This document proposes a way of building applications using web standard technologies that will have useful security properties unavailable to normal web pages. They are tentatively called Isolated Web Apps (IWAs). Rather than being hosted on live web servers and fetched over HTTPS, these applications are packaged into Web Bundles, signed by their developer, and distributed to end-users through one or more of the potential methods described below.
Content Security Policy (CSP) provides strong protection against cross-site scripting (XSS) vulnerabilities. Transport Layer Security (TLS) and Subresource Integrity (SRI) provide protection against resources being tampered with in transit or when hosted on third-party servers.
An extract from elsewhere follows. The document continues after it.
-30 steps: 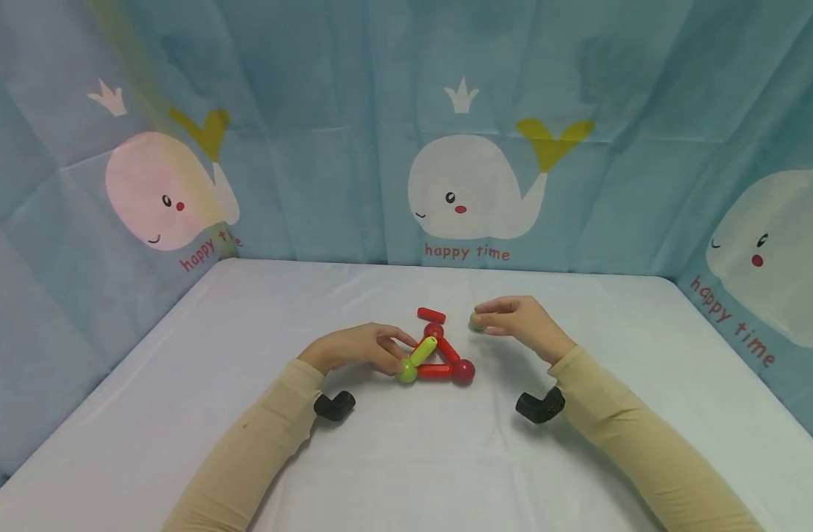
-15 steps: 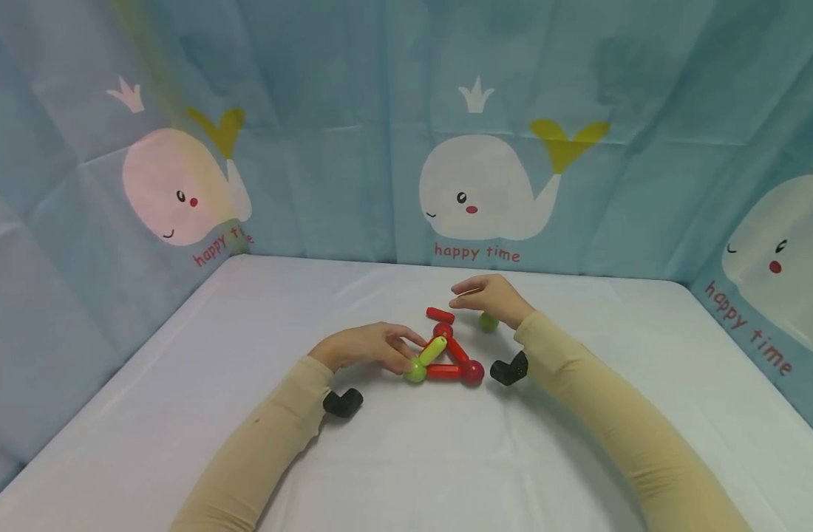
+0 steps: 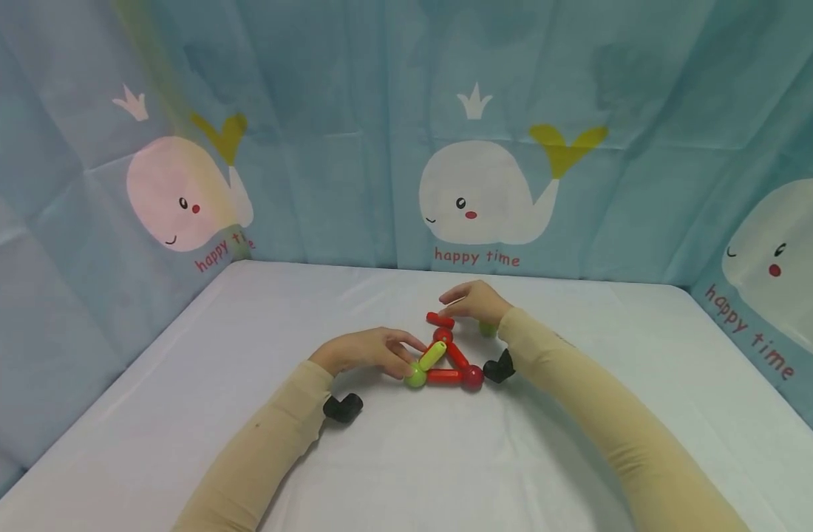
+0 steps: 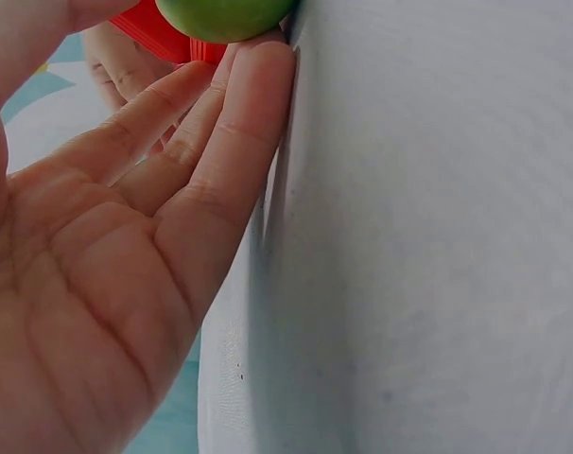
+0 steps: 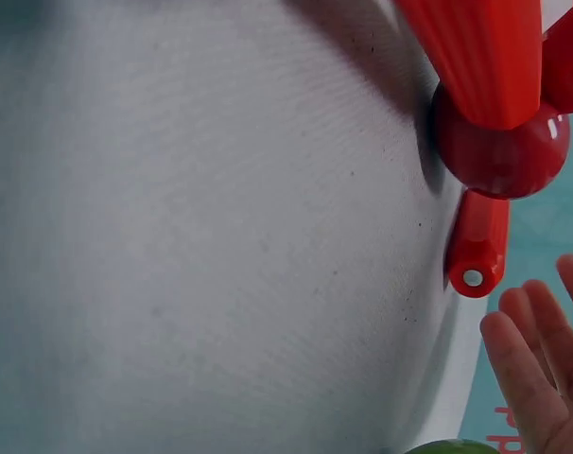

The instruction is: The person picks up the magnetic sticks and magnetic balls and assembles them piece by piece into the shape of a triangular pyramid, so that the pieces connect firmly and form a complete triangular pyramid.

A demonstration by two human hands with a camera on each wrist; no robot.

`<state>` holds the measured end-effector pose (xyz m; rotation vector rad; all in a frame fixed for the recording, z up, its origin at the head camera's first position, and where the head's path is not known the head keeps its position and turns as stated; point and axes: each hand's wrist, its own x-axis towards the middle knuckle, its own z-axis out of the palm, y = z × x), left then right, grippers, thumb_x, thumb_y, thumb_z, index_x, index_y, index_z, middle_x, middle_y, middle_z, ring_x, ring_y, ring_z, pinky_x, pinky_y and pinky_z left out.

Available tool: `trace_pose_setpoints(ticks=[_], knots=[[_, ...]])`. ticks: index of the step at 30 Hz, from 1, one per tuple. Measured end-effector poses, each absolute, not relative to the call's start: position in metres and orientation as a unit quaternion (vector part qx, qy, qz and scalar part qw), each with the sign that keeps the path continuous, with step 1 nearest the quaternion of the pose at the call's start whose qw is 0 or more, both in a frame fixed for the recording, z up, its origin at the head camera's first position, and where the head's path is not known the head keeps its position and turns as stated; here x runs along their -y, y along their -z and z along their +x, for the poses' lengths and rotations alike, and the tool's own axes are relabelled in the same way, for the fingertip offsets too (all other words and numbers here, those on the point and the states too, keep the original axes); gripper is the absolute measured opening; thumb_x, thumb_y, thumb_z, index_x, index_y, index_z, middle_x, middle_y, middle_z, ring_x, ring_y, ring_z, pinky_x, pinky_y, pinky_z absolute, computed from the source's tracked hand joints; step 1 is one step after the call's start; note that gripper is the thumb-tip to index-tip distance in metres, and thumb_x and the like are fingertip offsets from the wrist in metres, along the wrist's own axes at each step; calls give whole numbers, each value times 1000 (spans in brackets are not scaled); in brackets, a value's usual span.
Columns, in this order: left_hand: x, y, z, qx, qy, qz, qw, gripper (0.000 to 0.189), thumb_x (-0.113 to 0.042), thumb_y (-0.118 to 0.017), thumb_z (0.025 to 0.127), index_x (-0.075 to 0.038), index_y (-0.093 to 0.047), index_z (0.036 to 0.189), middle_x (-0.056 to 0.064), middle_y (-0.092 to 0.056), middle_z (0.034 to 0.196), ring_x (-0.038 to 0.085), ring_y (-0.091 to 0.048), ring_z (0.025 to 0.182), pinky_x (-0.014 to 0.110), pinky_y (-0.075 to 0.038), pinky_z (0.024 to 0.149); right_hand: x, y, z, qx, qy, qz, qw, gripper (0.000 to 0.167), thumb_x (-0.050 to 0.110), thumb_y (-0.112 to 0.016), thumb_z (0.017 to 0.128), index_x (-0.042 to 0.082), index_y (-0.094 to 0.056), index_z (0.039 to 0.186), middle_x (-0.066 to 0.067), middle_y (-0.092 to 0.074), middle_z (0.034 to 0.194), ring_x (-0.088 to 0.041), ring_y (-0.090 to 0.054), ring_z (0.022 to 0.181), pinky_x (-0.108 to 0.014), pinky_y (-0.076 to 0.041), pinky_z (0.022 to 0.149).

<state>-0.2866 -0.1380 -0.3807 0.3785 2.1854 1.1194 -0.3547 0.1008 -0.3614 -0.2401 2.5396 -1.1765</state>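
Observation:
My left hand [image 3: 366,351] holds a green ball [image 3: 415,375] at the left corner of a triangle. Red rods [image 3: 444,377] form its sides, with a dark red ball [image 3: 472,377] at the right and a red ball [image 3: 443,336] at the back. From the green ball a lime rod [image 3: 433,355] slants up, its upper end free. Behind the triangle lies a loose red rod [image 3: 440,320], its metal tip visible in the right wrist view. My right hand [image 3: 476,301] hovers over that rod, fingers extended and apart from it [image 5: 542,350].
A second green ball [image 3: 488,328] sits on the white-covered table [image 3: 406,473], partly behind the right wrist. Black wrist pieces [image 3: 343,407] hang below both sleeves. A blue whale-print curtain [image 3: 353,185] borders the back and sides.
My right hand has let go of the second green ball and moved left over the loose red rod. The left hand keeps its hold at the triangle's corner. The view shifted slightly.

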Motion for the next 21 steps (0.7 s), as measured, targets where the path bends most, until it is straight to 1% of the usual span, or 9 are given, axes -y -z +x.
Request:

However, the threat model for some particularly security sensitive applications includes the main application server itself being compromised and serving malicious content. This goes beyond the protections that current policies can provide. An environment stricter than [SECURE-CONTEXT] is therefore required.
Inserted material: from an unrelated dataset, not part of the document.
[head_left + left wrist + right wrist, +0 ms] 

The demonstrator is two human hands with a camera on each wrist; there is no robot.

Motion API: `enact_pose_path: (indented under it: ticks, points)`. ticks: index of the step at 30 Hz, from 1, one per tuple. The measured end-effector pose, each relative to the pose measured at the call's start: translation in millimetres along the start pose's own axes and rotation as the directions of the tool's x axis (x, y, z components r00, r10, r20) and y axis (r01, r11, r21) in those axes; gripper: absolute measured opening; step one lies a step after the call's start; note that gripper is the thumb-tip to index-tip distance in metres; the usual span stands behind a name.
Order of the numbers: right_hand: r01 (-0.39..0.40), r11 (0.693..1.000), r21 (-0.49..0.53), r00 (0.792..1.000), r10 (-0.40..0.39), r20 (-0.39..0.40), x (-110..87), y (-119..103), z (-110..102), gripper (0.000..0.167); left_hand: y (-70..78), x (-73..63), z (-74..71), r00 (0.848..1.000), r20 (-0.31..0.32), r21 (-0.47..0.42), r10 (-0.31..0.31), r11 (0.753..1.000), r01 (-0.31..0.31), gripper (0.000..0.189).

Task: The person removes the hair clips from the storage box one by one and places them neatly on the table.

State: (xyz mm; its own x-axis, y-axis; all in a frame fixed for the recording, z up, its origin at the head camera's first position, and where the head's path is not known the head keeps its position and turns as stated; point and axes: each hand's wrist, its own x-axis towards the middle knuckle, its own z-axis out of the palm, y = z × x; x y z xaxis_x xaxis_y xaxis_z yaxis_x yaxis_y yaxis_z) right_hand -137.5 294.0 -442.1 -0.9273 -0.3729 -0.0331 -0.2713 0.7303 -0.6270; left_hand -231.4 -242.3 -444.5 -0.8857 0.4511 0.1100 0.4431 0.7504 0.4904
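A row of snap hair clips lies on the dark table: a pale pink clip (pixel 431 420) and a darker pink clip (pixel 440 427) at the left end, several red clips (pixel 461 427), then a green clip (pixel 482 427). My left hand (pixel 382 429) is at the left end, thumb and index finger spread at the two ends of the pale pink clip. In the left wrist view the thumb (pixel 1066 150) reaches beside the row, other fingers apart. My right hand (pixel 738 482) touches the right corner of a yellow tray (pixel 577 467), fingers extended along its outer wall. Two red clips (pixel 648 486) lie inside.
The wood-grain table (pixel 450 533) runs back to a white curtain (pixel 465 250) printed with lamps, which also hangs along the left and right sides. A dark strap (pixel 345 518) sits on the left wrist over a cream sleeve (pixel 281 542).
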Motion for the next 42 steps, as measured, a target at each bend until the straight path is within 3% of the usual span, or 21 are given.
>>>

For example, developers of the private messaging application Signal concluded that it was more secure to distribute their application as a versioned and signed package through an application store. They were concerned that self-hosting a web app would put their users at risk if their servers were compromised to serve malicious code. When Chrome Apps were deprecated, they chose to move their application to the Electron framework and accept the increase the download size and complexity of their application rather than put their users at risk. The developers of WhatsApp, another secure messaging application, have similar concerns and have produced a browser extension to perform out-of-band validation of the code served to users' browsers. A comparison between that work and this proposal is included at the end of this document.